TBLASTX searches using the 63,387 catfish BES against the ENSEMBL zebrafish cDNA database with chromosome information resulted in 5,066 significant hits (Table (Table2).2). Of the 5,066 significant hits, 2,197 unique zebrafish genes were hit by a single BES while 1,024 unique zebrafish genes were hit by two or more catfish BES, making a total of 3,221 unique zebrafish genes with significant hits from the catfish BES. The 3,221 genes cover all 25 zebrafish chromosomes, with the largest number of gene hits being located on chromosome 5 (224 significant hits), followed by chromosome 7 (191 significant hits), chromosome 20 (171 significant hits), chromosome 6 (151 significant hits) and chromosome 19 (134 significant hits); and the smallest number of gene hits on chromosome 24 with 78 hits (Table (Table2).2). The number of gene hits on various chromosomes was approximately proportional to the sizes of the zebrafish chromosomes with some exceptions. When the size of chromosomes was taken into consideration, chromosome 25 had the largest number of gene hits with 3.5 hits per Mb or one hit per 286 kb on average, followed by chromosome 5, 4, 20, 19, and 22 with 3.2, 3.1, 3.0, 2.9, and 2.9 hits per Mb, respectively (Table (Table22).

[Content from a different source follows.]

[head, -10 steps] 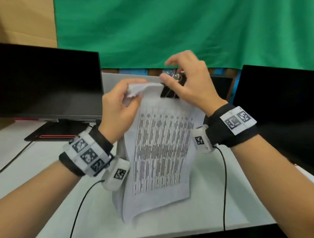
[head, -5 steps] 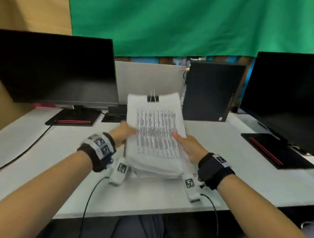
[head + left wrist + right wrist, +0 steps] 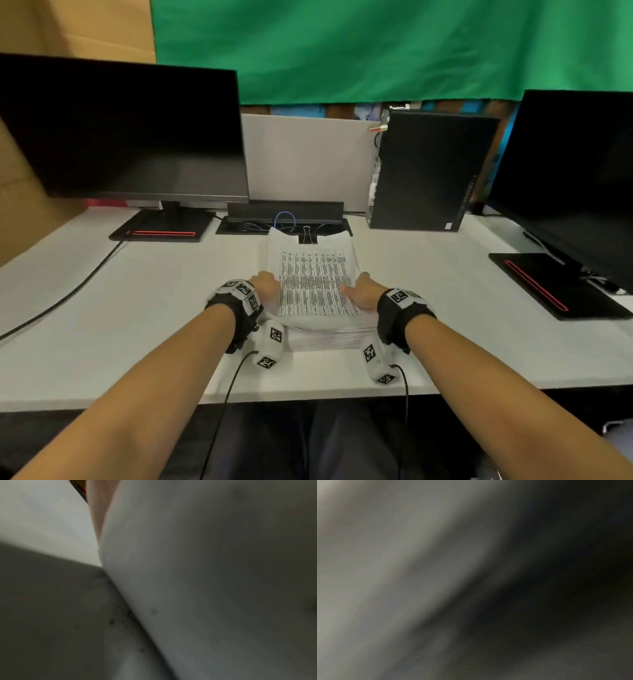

One particular finding of these BLAST searches is the observation of many highly repetitive genes. Out of 3,221 unique genes, 1,024 genes had hits from two or more BES. A single gene identity had hits from as many as 31 BES. A total of 14 genes had hits from at least 10 BES each (Table (Table3);3); an additional 139 genes had hits from 4-9 BES each; 230 genes had hits from 3 BES each, and 641 genes had hits from 2 BES each (Table (Table3).3). Some of the genes with hits from multiple BES may represent a whole array of related genes with similar functional domains. For instance, 18 BES hit NOD3-like gene of channel catfish, which was just recently characterized; NOD3 gene existed as a single copy gene in the catfish genome , and apparently the multiple BES contained many related genes harboring domains present within the NOD3 gene. Theoretically, a fraction of genes should have hits by more than one BES, simply because of the genome coverage of the BAC clones. We believe that overlapping (including identical) BAC clones does account for some of the observed hits of genes by more than one BES (data not shown), especially for those with 2-3 BES hits. However, the mathematical chances do not support multiple BES hits of a single gene unless the gene itself is repetitive in the catfish genome. Additional research is warranted to fully understand the nature of these genes/sequences in the catfish genome, but clearly many of these represent classes of repetitive gene families such as DNA polymerase gene that had hits from 31 BES.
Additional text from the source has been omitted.